DESCRIPTION OF THE TASK — Without omitting anything, retype the data that follows.

SOURCE DATA —
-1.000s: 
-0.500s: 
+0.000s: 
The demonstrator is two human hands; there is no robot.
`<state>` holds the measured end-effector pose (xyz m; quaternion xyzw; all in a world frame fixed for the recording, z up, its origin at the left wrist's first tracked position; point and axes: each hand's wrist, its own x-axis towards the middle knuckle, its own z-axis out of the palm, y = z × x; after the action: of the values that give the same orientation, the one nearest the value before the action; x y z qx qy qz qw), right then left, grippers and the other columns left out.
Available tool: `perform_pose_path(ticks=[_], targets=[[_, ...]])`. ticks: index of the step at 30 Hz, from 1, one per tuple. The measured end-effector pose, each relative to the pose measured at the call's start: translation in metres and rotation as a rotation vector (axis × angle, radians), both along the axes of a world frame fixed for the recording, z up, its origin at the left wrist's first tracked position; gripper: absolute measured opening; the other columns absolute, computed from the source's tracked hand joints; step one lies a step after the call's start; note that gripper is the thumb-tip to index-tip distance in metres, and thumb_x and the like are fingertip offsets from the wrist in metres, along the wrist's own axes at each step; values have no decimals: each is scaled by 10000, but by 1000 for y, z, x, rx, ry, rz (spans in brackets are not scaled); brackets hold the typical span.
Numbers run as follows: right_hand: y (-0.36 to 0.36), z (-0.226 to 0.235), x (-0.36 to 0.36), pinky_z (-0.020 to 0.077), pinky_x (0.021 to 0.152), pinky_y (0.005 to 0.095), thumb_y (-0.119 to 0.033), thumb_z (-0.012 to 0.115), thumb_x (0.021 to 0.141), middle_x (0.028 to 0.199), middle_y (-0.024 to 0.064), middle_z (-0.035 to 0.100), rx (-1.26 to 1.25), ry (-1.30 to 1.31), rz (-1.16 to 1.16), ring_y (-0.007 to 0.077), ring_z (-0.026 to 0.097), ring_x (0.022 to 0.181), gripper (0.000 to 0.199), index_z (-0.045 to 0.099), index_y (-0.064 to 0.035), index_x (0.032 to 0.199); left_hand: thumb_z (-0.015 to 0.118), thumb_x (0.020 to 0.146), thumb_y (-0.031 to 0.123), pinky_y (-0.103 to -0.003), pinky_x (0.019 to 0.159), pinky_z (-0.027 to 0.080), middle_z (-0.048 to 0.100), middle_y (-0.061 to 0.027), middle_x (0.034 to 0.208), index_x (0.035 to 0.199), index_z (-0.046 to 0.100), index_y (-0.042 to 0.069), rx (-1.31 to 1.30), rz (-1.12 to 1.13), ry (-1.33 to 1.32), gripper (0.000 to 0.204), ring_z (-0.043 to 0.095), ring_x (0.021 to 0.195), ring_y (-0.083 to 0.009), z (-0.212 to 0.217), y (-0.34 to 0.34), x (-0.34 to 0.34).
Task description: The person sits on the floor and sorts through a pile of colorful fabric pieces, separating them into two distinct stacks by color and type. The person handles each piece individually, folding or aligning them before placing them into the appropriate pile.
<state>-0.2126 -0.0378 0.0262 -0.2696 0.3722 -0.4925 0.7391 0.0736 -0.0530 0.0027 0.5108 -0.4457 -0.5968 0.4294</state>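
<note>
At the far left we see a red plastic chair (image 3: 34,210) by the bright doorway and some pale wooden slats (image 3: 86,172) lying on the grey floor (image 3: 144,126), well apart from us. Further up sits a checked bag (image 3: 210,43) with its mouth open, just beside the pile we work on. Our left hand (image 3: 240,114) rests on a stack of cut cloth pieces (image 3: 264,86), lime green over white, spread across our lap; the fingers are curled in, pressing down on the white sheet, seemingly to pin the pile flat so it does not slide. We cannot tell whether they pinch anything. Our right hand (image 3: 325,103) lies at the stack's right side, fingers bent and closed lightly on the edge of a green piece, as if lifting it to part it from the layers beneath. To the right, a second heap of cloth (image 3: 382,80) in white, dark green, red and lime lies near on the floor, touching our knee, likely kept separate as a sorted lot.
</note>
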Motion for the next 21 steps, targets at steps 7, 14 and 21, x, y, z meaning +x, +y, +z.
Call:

PROBLEM SOLUTION —
-1.000s: 
-0.500s: 
+0.000s: 
The demonstrator is two human hands; there is no robot.
`<state>` holds the measured end-effector pose (xyz m; quaternion xyzw; all in a world frame fixed for the recording, z up, its origin at the left wrist's first tracked position; point and axes: each hand's wrist, its own x-axis towards the middle knuckle, its own z-axis out of the palm, y = z × x; after the action: of the values that give the same orientation, the one nearest the value before the action; x y z qx qy qz qw), right then left, grippers and the other columns left out.
Available tool: `perform_pose_path(ticks=[_], targets=[[_, ...]])`. ticks: index of the step at 30 Hz, from 1, one per tuple. The measured end-effector pose, each relative to the pose measured at the call's start: translation in metres and rotation as a rotation vector (axis × angle, radians), both along the axes of a world frame fixed for the recording, z up, its origin at the left wrist's first tracked position; gripper: absolute measured opening; the other columns absolute, computed from the source's tracked hand joints; step one lies a step after the call's start; note that gripper is the thumb-tip to index-tip distance in metres, and thumb_x and the like are fingertip offsets from the wrist in metres, along the wrist's own axes at each step; values have no decimals: each is scaled by 10000, but by 1000 for y, z, x, rx, ry, rz (spans in brackets are not scaled); brackets hold the typical span.
Numbers run as follows: right_hand: y (-0.36 to 0.36), z (-0.226 to 0.235), x (-0.36 to 0.36), pinky_z (-0.020 to 0.077), pinky_x (0.021 to 0.152), pinky_y (0.005 to 0.095), thumb_y (-0.119 to 0.033), thumb_z (-0.012 to 0.115), thumb_x (0.021 to 0.141), middle_x (0.028 to 0.199), middle_y (-0.024 to 0.064), middle_z (-0.035 to 0.100), rx (-1.26 to 1.25), ry (-1.30 to 1.31), rz (-1.16 to 1.16), ring_y (-0.007 to 0.077), ring_z (-0.026 to 0.097), ring_x (0.022 to 0.181), gripper (0.000 to 0.199), index_z (-0.045 to 0.099), index_y (-0.064 to 0.035), index_x (0.032 to 0.199); left_hand: thumb_z (-0.015 to 0.118), thumb_x (0.020 to 0.146), thumb_y (-0.031 to 0.123), pinky_y (-0.103 to -0.003), pinky_x (0.019 to 0.159), pinky_z (-0.027 to 0.080), middle_z (-0.048 to 0.100), middle_y (-0.061 to 0.027), middle_x (0.034 to 0.208), index_x (0.035 to 0.199), index_z (-0.046 to 0.100), index_y (-0.042 to 0.069), rx (-1.31 to 1.30), rz (-1.12 to 1.13), ry (-1.33 to 1.32), gripper (0.000 to 0.204), ring_z (-0.043 to 0.095), ring_x (0.021 to 0.195), ring_y (-0.083 to 0.009), z (-0.212 to 0.217), y (-0.34 to 0.34), x (-0.34 to 0.34).
Task description: The person sits on the floor and sorts through a pile of colorful fabric pieces, separating them into two distinct stacks by color and type. The person handles each piece individually, folding or aligning them before placing them into the appropriate pile.
<state>-0.2126 -0.0378 0.0262 -0.2696 0.3722 -0.4925 0.7391 0.0736 -0.0530 0.0027 0.5108 -0.4457 -0.5968 0.4294</state>
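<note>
At the far left we see a red plastic chair (image 3: 34,210) by the bright doorway and some pale wooden slats (image 3: 86,172) lying on the grey floor (image 3: 144,126), well apart from us. Further up sits a checked bag (image 3: 210,43) with its mouth open, just beside the pile we work on. Our left hand (image 3: 240,114) rests on a stack of cut cloth pieces (image 3: 264,86), lime green over white, spread across our lap; the fingers are curled in, pressing down on the white sheet, seemingly to pin the pile flat so it does not slide. We cannot tell whether they pinch anything. Our right hand (image 3: 325,103) lies at the stack's right side, fingers bent and closed lightly on the edge of a green piece, as if lifting it to part it from the layers beneath. To the right, a second heap of cloth (image 3: 382,80) in white, dark green, red and lime lies near on the floor, touching our knee, likely kept separate as a sorted lot.
</note>
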Motion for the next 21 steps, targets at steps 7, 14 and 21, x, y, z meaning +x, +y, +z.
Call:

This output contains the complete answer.